Thursday, March 20, 2014

Royalties and Vegetables

Two years ago I took a course on digital books. It turned out to be quite a disappointment and I left half way through, but nevertheless, that was where my book was born. 
For one of our first meetings we were asked to pick a story and create a storyboard for it, which was to be the first step in creating a book out of that story. I was very excited about the possibility that I could create an interactive book for tablets with no experience in apps or coding, so I treated the mission of picking a story very seriously. I found this online list of characters, stories and authors for which copyrights have expired. The item "Fairy Tales by Hans Christian Anderson" was just what I was looking for. Fairy Tales were my favourite kind of story as a kid. I could not be happier than when my mind was wrapped up in a world where everything was possible and no harm could come to me. To this day I'm constantly amazed at what magical inventions the human mind is capable of given the possibility of what if...

Hans Christian Anderson is best remembered for his fairy tales, but he was also a writer of plays, travelogues, novels and poems. His story "The princess and the pea" was published for the first time in 1835. It was part of a volume of fairy tales which also included "Thumbalina" "The little mermaid" and "The emperor's new clothes". I've always loved the image of the princess on top of that crazy pile of mattresses and thought the pea was a super clever idea. There's something about a very small thing influencing a very large thing that always captures the imagination. In fact, put any two opposites together and you've got a story: Rich man - Poor Man, City mouse - Country mouse and so on. Royalty and small vegetables are opposites in so many ways it brings a comic element to it all. It's also very interesting that the test of a true princess is her sensitivity, not her amazing riches or long blond hair or even her talent to rule. I like that.
photo by Dismas found on Wikipedia
According to Wikipedia, Andersen had heard the story as a child, and it likely has its source in folk material, but apparently he changed it quite a bit. For example, the heroin of the only known Scandinavian folk tale involving people and peas was an orphan. Of course, a princess is a much better imagination-hooking-match for a pea, just as an orphan and a crown would be.
"The princess and the pea" is a short tale, but it has a series of basic elements which became the cornerstones of my story. I re-named my version "One Tiny Pea" to make it clear that it is a new creation, not entirely faithful to the original in some details and with my own ideas and understandings of the original text.
One issue I tried to deal with in my text was the issue of "the true princess". I tried to imagine what the un-true princesses should be like and this is what I came up with:
"One princess he found was tormenting a rat,
Another believed the world is flat,
A third one was only concerned for her looks,
A fourth had a passionate hatred of books,
And on and on, the entire world round,
The right princess could not be found."

And what is the right princess like? I'm trying to bring a lot of character into the drawings, so that question will only be properly answered when they are finished. Of course, she is the opposite of all that :)

Saturday, March 8, 2014

Story Telling

There is nothing I love better than stories. I love them in books, movies and TV series, but most of all I love being read to. I'm quite willing to read to someone else if they will read to me in return, but I'd much rather be the listening party. I once fell in love with a guy mostly because he had the most pleasant voice and he read "Watership Down" to me on our first date. I will never be too old to enjoy stories read out loud, but today I'm just as happy if my boyfriend reads me the newspaper.
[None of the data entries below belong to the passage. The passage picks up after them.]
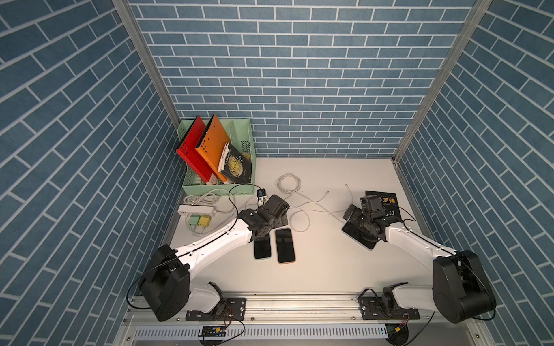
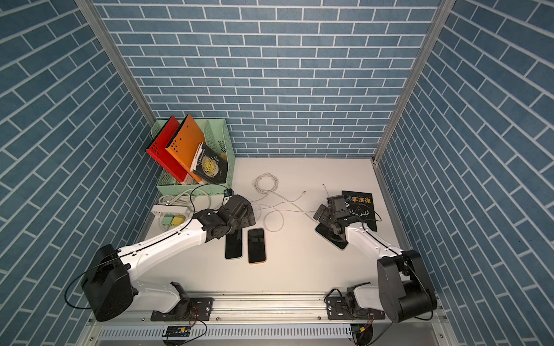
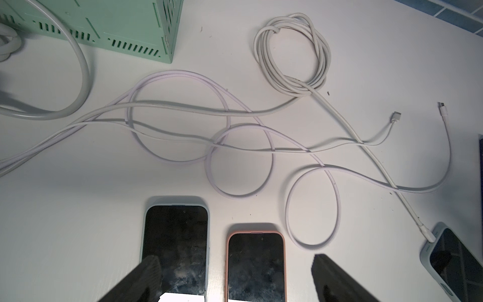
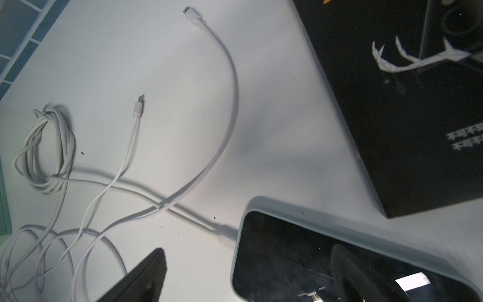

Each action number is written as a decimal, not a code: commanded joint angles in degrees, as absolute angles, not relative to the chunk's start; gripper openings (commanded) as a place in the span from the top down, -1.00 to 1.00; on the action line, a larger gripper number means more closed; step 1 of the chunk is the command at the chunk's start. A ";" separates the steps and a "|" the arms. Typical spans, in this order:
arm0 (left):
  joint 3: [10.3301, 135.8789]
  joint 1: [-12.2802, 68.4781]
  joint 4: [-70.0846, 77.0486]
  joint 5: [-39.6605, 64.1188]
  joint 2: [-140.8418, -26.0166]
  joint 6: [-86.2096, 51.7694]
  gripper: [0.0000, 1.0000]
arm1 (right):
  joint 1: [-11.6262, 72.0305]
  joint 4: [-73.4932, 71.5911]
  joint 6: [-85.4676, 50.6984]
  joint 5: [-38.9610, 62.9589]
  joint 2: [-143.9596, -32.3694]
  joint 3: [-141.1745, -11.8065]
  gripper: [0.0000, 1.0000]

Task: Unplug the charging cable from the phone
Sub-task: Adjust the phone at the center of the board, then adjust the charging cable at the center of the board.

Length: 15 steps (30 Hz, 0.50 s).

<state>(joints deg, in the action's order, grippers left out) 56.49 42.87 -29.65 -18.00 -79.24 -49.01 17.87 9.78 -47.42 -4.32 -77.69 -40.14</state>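
A phone (image 4: 287, 248) in a pale blue-grey case lies at the right of the table, partly under my right arm (image 1: 355, 235). A white charging cable (image 3: 407, 206) runs from a coil to a plug (image 4: 224, 232) seated in the phone's end. My right gripper (image 4: 244, 272) hangs open just above that end. One finger is over the screen and the other is over bare table beside the plug; nothing is held. My left gripper (image 3: 235, 272) is open above the far ends of two other phones, holding nothing.
A blue-cased phone (image 1: 262, 247) and an orange-cased phone (image 1: 284, 245) lie side by side mid-table. Loose white cables with free plugs (image 1: 327, 191) sprawl behind them. A black book (image 1: 386, 200) lies by the right wall. A green basket (image 1: 245, 143) and power strip (image 1: 196, 209) stand at back left.
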 commanded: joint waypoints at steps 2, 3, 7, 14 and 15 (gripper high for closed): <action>56.19 42.45 -29.81 -17.97 -78.75 -48.98 -0.92 | 15.81 6.28 -44.15 -3.46 -81.73 -43.46 -0.99; 56.02 42.45 -29.86 -17.86 -78.76 -49.09 -0.91 | 15.50 6.00 -43.55 -2.95 -82.76 -44.09 -0.99; 55.28 42.45 -29.51 -17.69 -78.54 -49.68 -0.91 | 15.20 5.78 -41.43 -0.61 -86.87 -46.13 -0.99; 55.46 42.50 -28.92 -17.23 -79.23 -50.01 -0.91 | 19.28 3.67 -38.42 4.07 -92.29 -50.56 -0.98; 55.54 42.47 -28.92 -17.23 -79.29 -50.01 -0.91 | 19.87 3.84 -38.26 4.12 -93.37 -51.42 -0.98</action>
<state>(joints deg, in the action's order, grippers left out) 55.99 42.87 -28.80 -17.06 -79.13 -49.65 18.26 4.82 -41.47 2.13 -91.46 -48.10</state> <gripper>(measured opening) 0.955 0.991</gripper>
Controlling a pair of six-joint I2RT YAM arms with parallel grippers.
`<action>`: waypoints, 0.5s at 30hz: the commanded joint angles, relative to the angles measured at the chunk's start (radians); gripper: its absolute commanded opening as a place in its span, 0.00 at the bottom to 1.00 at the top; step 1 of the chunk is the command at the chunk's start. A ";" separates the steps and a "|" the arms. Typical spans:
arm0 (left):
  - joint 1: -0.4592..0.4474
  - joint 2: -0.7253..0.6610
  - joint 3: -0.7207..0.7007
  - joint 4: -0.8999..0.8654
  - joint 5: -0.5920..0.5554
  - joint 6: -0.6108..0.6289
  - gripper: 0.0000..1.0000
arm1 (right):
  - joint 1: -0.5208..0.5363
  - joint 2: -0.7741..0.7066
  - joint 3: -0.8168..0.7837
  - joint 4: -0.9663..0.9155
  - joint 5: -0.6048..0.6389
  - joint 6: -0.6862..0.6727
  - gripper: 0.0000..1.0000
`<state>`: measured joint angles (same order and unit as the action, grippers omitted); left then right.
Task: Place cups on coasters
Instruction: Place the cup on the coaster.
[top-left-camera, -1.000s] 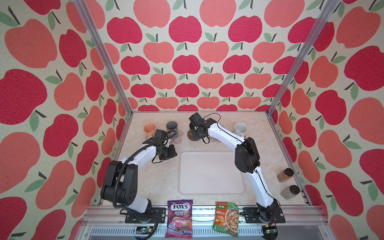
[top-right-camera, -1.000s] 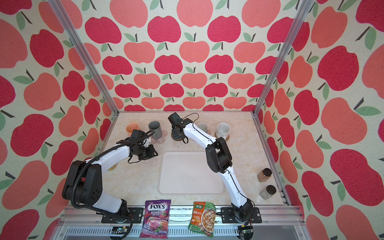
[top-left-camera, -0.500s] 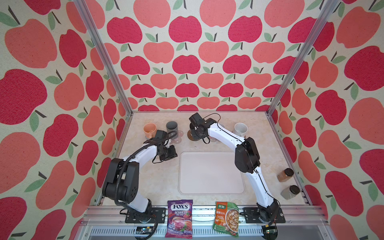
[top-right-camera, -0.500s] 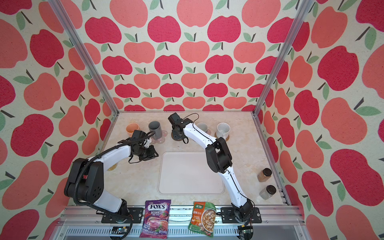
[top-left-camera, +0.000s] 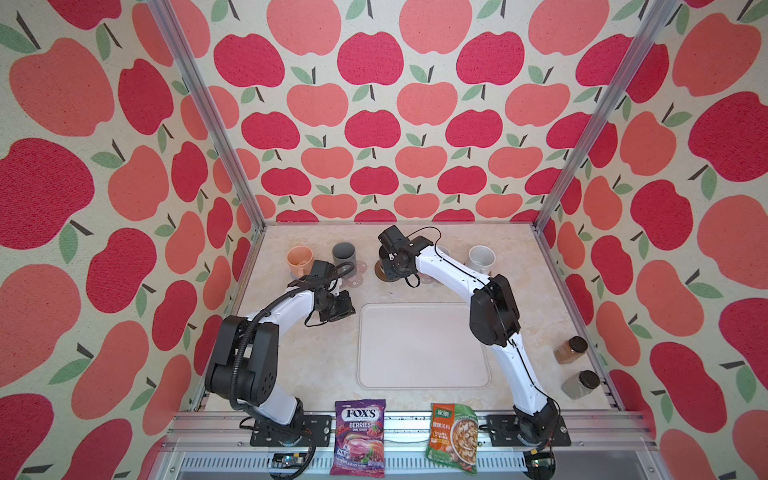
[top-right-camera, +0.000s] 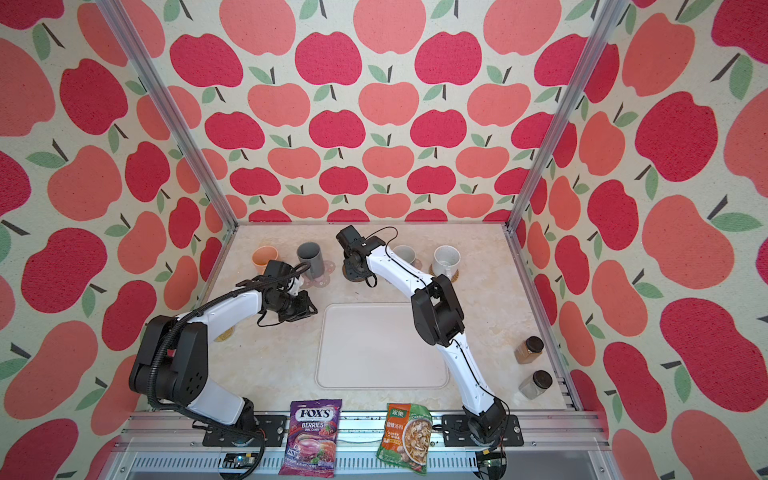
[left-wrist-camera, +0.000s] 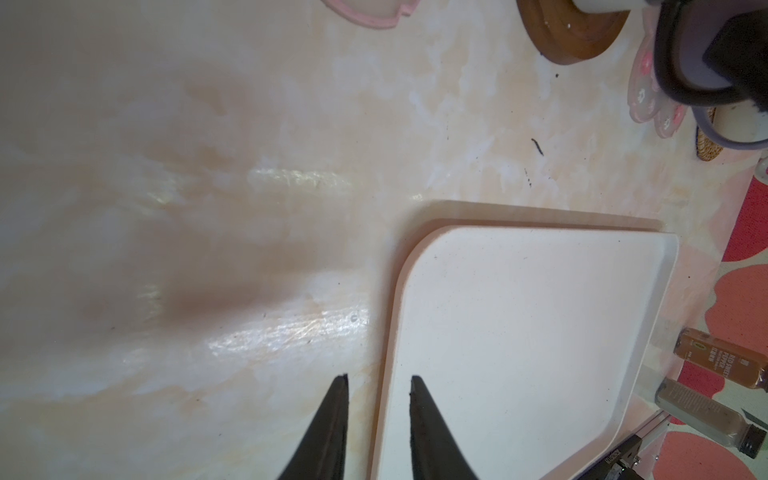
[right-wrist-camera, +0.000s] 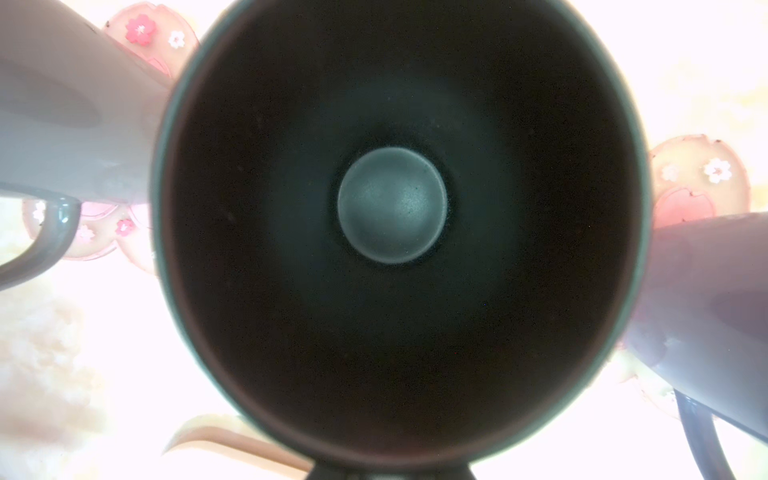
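The black mug (right-wrist-camera: 392, 203) seemed to stand on the brown disc (left-wrist-camera: 569, 37), at about eleven o'clock from the tray (top-left-camera: 424, 374), taking the back wall as twelve. The right gripper (top-left-camera: 392, 266) hung straight over it and hid it in both top views. Its fingers were clenched on the mug's wall at the rim, as far as the wrist view let me judge. That arm had not stirred over the last second, so I took the mug as set down, with only the letting-go left.

At the mug's nine o'clock stood the grey mug (top-left-camera: 344, 254) on a pink flower mat (top-left-camera: 360, 270). Beyond it was the peach mug (top-left-camera: 299, 257), and what lay under that one was hard to tell. At three o'clock came the lavender mug (top-right-camera: 405, 253) on the other pink mat (left-wrist-camera: 648, 99), then the speckled white mug (top-right-camera: 446, 261) on the woven tan mat (top-right-camera: 454, 276).

The left gripper (left-wrist-camera: 379, 378) had eased back a little toward the tray's ten o'clock corner, its fingers slightly parted and empty. This looked like the last cup.
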<state>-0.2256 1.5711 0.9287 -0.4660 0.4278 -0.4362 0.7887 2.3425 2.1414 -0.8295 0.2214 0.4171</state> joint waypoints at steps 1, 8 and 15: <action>0.004 0.014 0.012 0.006 0.010 -0.016 0.28 | -0.005 0.007 0.063 -0.025 0.013 0.022 0.00; 0.005 0.023 0.018 0.006 0.018 -0.017 0.28 | -0.005 0.018 0.087 -0.049 0.010 0.029 0.10; 0.004 0.020 0.014 -0.002 0.015 -0.016 0.28 | -0.005 0.025 0.083 -0.028 -0.016 0.035 0.08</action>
<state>-0.2256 1.5806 0.9287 -0.4660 0.4324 -0.4400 0.7887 2.3569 2.1803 -0.8856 0.2138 0.4316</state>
My absolute favourite person to listen to is my dad. I especially remember myself as a child rejoicing time and time again as we read "There are rocks in my socks! said the ox to the fox" and "Stand back! said the elephant, I'm going to sneeze!". The way the rhyming sounded like music rolling off his tongue and how we would laugh together at the funny parts and I could see he enjoyed the books just as much as me. Years later, when the Harry Potter books started coming out, there were a few times when my dad read the books to us in the living room. My mom, my younger brother and I spread ourselves out on the sofas and listened. Best kind of family fun I know.
When I decided to create my book app, I asked my dad to be my narrator and he gladly excepted the job. My brother is a musician so he had recording gear. We recorded three takes for each "scene" and as I listened to them all carefully and picked the best ones I tried to imagine the children who were about to enjoy my father's wonderful gift of story telling.

I'm so glad that recording him was one of the first things I did for my book. As soon as I had the entire narration there was no way I wouldn't complete everything else to get my book out there. It was given a soul, and now it's up to me to finish the body and give it life. I'm doing my best to do justice to the wonderful books I was raised on and create something that parents may enjoy together with their children.